[Records from a data source]

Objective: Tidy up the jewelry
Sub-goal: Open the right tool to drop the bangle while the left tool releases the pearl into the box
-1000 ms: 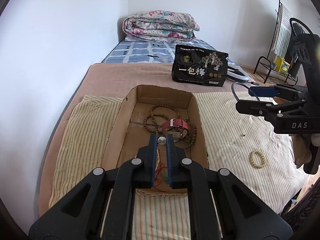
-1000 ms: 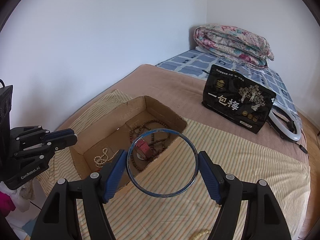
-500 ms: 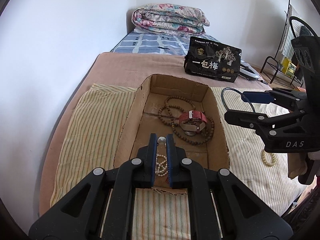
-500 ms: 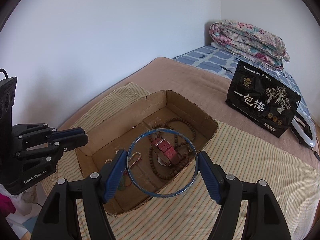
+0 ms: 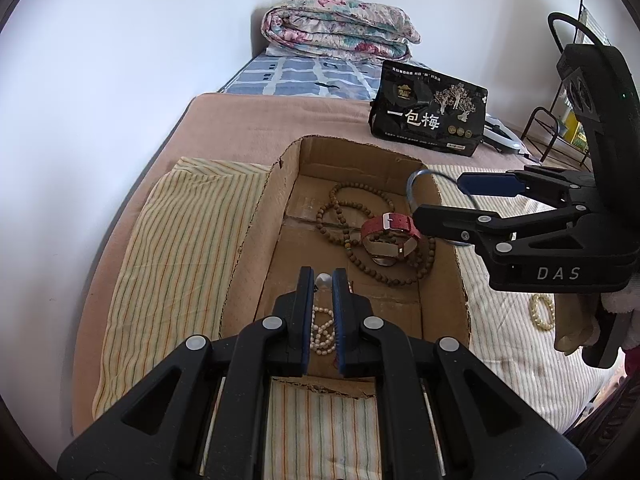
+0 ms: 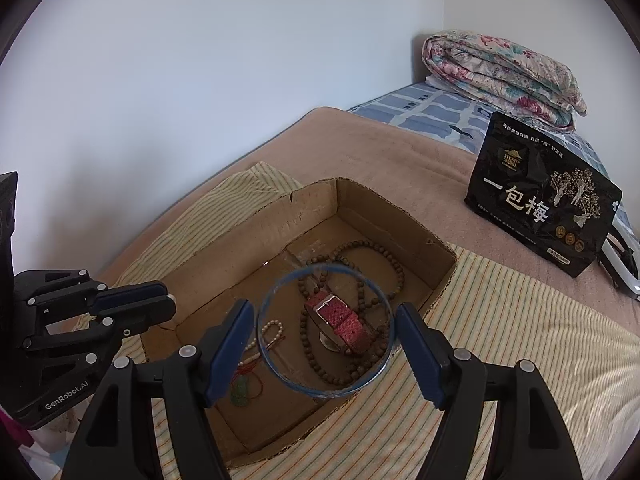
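An open cardboard box (image 5: 256,220) (image 6: 256,236) lies on the bed. In it are a brown bead necklace (image 5: 344,216) (image 6: 384,260), a red-strap watch (image 5: 390,226) (image 6: 342,318), a pearl string (image 5: 320,328) (image 6: 272,328) and a green pendant on a red cord (image 6: 242,388). My right gripper (image 6: 325,326) (image 5: 452,204) is shut on a thin blue bangle (image 6: 280,376) (image 5: 412,184) and holds it over the box. My left gripper (image 5: 323,280) (image 6: 170,304) is shut on a small pearl (image 5: 323,279) above the box's near end.
A pale bead bracelet (image 5: 542,312) lies on the striped cloth (image 5: 180,240) right of the box. A black snack bag (image 5: 428,116) (image 6: 540,200) stands behind the box. A folded quilt (image 5: 340,36) is at the back. A metal rack (image 5: 560,128) stands far right.
My right gripper has carried the blue bangle leftward from the striped cloth to over the box. My left gripper stays shut and has shifted slightly left and back over the box's near end.
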The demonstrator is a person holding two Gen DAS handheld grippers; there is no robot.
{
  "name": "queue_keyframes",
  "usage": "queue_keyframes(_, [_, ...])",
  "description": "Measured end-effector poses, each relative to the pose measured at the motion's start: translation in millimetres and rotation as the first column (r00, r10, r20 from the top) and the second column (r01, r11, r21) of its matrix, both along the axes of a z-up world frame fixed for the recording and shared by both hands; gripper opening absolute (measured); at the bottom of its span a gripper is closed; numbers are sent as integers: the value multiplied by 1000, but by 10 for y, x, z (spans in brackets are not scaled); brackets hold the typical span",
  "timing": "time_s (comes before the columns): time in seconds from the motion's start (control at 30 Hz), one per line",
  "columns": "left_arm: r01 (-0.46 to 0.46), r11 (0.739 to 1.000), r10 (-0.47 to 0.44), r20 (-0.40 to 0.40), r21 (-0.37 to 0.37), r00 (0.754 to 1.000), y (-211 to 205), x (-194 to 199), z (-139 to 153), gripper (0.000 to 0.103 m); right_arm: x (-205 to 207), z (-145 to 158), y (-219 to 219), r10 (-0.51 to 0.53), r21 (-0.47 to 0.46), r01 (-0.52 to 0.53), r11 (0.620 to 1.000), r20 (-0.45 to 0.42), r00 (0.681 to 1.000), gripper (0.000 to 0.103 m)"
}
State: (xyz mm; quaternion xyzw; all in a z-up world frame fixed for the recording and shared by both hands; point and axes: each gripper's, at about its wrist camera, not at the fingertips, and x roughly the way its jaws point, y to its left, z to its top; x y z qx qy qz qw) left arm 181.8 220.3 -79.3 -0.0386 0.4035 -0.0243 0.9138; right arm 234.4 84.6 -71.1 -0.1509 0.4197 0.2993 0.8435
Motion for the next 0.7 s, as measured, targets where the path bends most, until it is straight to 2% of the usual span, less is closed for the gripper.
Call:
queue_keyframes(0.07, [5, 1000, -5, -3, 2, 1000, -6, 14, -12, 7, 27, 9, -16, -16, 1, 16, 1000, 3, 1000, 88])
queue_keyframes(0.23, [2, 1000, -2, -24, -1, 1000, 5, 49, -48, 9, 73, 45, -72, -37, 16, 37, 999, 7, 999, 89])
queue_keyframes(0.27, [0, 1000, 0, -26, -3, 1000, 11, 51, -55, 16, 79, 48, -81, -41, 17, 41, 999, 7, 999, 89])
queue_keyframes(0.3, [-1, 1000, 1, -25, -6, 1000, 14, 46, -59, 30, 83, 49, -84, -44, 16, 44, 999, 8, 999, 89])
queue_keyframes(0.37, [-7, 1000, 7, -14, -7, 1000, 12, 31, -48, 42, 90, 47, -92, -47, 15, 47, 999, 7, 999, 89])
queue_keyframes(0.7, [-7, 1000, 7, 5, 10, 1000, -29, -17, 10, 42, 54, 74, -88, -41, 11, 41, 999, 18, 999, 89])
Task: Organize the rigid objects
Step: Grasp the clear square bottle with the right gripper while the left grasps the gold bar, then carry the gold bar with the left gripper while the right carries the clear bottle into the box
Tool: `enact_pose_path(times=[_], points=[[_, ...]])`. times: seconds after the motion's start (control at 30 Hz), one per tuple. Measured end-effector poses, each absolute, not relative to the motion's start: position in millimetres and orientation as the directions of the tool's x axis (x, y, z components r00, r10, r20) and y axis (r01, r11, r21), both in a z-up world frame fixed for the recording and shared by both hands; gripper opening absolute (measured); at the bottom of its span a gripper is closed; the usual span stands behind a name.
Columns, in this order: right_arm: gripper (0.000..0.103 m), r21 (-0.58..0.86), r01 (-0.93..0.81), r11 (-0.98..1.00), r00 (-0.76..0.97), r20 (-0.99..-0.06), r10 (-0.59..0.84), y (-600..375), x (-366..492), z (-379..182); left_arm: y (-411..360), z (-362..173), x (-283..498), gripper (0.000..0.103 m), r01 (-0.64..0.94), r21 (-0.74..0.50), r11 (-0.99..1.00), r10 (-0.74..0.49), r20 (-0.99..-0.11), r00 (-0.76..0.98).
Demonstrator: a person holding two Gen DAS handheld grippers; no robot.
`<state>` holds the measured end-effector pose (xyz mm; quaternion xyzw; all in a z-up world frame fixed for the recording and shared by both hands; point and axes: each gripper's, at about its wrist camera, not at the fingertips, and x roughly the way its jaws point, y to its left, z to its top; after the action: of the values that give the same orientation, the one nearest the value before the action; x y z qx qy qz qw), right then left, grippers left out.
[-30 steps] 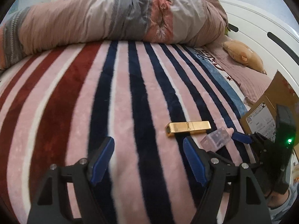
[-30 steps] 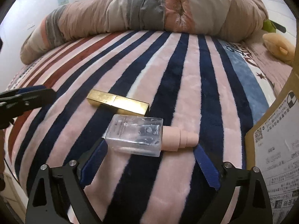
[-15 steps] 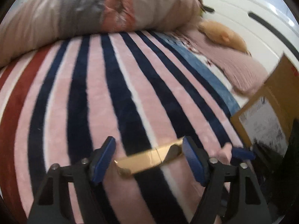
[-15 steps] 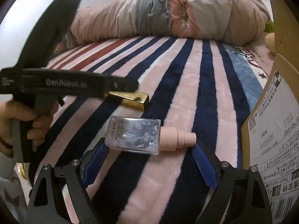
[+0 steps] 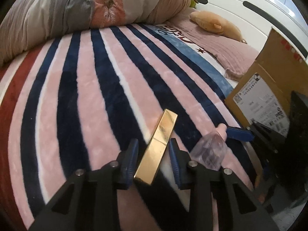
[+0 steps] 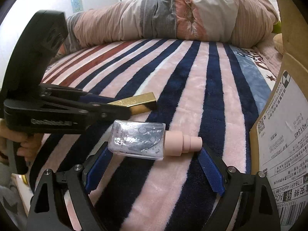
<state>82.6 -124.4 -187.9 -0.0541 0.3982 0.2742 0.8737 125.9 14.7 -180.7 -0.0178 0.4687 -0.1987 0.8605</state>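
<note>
The left hand-held gripper [image 5: 153, 155] seems to pinch the gold lipstick tube [image 5: 158, 150]. The right hand-held gripper [image 6: 154, 163] sits wide open around the clear bottle [image 6: 137, 139] on the bed [image 6: 192, 77].

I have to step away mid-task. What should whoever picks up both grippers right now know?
Left gripper: fingers narrowed around the gold case, which lies on the striped blanket; contact unclear, case not lifted.
Right gripper: open, fingers straddling the clear bottle with pink cap, which also lies on the blanket.
The cardboard box stands to the right of both.
Done: nothing lifted or placed.
Left: close on each item, lift, and probably put them in the box.
</note>
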Motion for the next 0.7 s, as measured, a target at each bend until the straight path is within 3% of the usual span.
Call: enact_pose_path(times=[0.13, 0.3, 0.7], points=[[0.088, 0.117, -0.524, 0.844, 0.533, -0.728, 0.432, -123, 84, -186, 31, -176, 104, 0.016, 0.279, -0.195, 0.940, -0.316, -0.806, 0.500], [0.088, 0.121, -0.547, 0.828, 0.522, -0.725, 0.450, -116, 84, -185, 59, -170, 67, 0.015, 0.211, -0.163, 0.964, -0.252, -0.812, 0.526], [0.088, 0.045, -0.558, 0.829, 0.534, -0.745, 0.400, -98, 90, -184, 59, -183, 70, 0.017, 0.100, -0.201, 0.974, -0.221, -0.772, 0.596]])
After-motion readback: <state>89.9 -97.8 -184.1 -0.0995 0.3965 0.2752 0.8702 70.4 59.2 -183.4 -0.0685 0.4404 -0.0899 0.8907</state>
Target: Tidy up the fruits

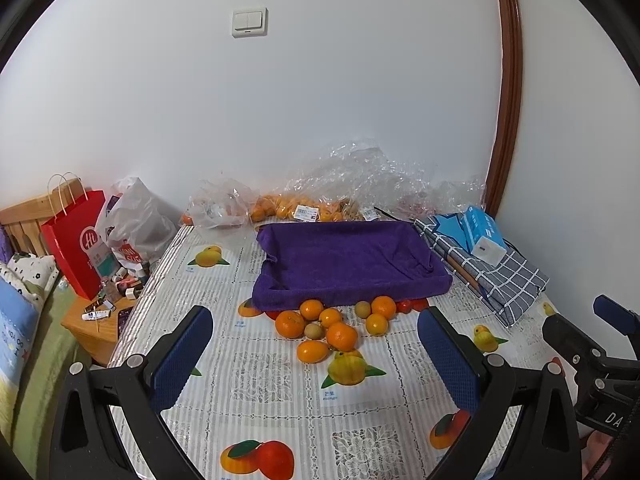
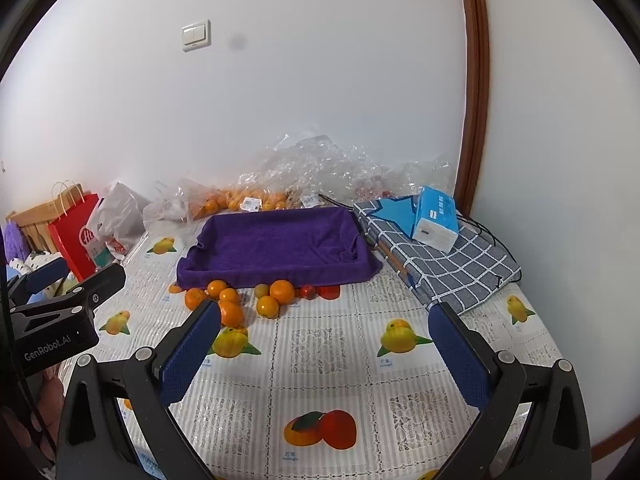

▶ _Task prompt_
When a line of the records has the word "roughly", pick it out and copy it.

▶ _Your solution_
State: (xyz mm; quaternion xyzw; all in a z-up world frame fixed for the recording and shared by both hands; point and axes: each gripper's, at about its wrist camera, not at the fingertips, and x roughly the way its jaws point, y to its left, z to its top; x y z qx qy qz qw) left arm 181.8 220.3 -79.3 -0.0386 0.4035 -0.0243 0.9138; right arm 234.4 84.6 -71.1 -0.1509 0.4197 0.2993 0.8435
`<state>` holds the measured end-effector pose (xyz mm; quaternion xyzw; all in a z-up world frame fixed for the recording and shared by both hands; point and axes: each gripper's, at about its wrist camera, not at the fingertips, and x roughly the way its jaws point, y to its left, z to its top; after the action: of the values that give the same orientation, the one nearest the value before the action; x y z qx qy qz qw), right then left, grippers left out.

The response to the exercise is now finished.